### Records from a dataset
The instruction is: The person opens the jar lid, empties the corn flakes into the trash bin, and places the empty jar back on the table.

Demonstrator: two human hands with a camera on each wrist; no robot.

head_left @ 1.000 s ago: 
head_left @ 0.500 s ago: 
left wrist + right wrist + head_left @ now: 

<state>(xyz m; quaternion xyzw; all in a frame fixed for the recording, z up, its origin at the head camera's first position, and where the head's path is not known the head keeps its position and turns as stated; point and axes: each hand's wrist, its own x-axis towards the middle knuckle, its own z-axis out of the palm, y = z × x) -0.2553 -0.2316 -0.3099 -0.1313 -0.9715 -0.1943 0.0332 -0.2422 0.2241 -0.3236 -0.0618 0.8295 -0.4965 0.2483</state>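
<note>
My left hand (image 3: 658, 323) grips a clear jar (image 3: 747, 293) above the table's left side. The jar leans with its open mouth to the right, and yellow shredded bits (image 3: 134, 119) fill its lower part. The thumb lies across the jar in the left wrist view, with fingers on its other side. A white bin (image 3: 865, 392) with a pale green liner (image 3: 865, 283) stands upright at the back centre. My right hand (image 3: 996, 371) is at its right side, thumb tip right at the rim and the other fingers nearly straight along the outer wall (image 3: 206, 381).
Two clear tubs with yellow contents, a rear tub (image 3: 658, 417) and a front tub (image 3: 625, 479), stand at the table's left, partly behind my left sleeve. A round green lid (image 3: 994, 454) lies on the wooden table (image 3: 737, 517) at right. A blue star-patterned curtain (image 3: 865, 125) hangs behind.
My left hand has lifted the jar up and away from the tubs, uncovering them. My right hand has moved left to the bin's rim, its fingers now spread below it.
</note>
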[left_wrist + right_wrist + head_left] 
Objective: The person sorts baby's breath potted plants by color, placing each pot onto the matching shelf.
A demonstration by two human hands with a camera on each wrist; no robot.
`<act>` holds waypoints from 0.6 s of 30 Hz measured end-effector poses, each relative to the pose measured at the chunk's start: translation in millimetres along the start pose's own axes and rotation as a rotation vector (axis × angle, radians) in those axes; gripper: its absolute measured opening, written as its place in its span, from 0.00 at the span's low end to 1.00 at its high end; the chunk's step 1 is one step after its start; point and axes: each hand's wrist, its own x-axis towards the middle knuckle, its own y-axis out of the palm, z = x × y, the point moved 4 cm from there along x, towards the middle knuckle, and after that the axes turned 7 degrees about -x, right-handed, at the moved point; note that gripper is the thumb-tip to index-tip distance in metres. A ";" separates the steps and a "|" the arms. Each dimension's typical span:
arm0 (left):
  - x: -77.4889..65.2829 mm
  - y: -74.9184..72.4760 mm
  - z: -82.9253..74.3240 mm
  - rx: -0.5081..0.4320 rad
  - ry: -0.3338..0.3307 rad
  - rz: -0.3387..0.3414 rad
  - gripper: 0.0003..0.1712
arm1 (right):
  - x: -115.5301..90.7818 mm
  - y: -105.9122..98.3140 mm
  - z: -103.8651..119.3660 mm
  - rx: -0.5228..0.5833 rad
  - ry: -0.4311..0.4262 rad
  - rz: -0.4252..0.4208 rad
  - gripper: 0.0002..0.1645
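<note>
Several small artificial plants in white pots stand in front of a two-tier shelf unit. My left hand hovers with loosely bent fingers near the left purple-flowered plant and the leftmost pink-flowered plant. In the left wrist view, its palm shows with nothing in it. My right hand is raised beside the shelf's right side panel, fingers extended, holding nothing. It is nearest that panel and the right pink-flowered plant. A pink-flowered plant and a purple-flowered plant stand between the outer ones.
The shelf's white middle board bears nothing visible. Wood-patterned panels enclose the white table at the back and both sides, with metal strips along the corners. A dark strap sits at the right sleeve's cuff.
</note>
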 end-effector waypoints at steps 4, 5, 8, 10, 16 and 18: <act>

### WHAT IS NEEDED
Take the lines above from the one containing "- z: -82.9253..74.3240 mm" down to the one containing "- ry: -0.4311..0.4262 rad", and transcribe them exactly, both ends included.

### RESPONSE BOX
  - z: -82.9253..74.3240 mm
  - rx: -0.5081..0.4320 rad
  - ry: -0.3338..0.3307 rad
  - rz: -0.3387..0.3414 rad
  - gripper: 0.0003..0.1712
arm1 (right):
  - x: -115.5301..90.7818 mm
  - y: -105.9122..98.3140 mm
  - z: -103.8651..119.3660 mm
  - rx: -0.5228..0.5833 rad
  - ry: -0.4311..0.4262 rad

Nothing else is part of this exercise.